Search the material for the word "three" and report each line where it turns up.

+++ Data below +++

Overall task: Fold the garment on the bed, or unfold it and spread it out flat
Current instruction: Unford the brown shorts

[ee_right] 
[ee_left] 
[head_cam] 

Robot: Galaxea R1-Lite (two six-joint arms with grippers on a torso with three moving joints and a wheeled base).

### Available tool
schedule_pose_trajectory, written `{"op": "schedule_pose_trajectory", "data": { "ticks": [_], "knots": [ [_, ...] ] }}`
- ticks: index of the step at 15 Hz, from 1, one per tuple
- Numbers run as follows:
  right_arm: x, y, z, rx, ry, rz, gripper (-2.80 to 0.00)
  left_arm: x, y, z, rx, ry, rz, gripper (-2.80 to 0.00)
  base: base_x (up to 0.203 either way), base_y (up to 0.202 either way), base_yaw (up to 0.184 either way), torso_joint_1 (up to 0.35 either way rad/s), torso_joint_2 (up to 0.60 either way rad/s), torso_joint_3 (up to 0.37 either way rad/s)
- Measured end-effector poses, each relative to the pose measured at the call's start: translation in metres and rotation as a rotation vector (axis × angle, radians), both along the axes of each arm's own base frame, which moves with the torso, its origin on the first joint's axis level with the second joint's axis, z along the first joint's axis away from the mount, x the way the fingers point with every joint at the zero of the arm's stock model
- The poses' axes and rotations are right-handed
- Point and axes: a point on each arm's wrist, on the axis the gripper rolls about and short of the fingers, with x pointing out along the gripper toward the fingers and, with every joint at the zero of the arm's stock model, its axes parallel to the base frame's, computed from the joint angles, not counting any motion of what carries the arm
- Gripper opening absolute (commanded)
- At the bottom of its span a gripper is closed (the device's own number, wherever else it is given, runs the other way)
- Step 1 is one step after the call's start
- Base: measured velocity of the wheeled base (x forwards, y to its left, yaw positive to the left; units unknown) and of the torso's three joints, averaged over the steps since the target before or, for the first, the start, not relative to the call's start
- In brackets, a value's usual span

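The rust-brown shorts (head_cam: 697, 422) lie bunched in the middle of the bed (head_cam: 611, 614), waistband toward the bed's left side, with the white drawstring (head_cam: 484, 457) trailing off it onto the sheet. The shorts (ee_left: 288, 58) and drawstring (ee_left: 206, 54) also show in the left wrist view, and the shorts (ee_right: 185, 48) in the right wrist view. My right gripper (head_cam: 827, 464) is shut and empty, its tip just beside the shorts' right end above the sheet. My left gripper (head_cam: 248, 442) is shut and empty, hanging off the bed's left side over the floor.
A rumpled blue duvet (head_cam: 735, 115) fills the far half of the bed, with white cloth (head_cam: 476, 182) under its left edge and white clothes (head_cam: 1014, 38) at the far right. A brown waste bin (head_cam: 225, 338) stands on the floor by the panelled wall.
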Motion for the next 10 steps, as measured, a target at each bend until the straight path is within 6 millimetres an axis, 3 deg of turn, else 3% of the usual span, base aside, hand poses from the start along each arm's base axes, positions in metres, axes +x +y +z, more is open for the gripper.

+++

Problem solution ->
Robot: Galaxea R1-Lite (two six-joint arms with grippers on a torso with three moving joints and a wheeled base).
- Base: measured velocity of the wheeled base (x forwards, y to its left, yaw positive to the left; units unknown) and of the torso's three joints, averaged over the steps since the target before or, for the first, the start, not relative to the call's start

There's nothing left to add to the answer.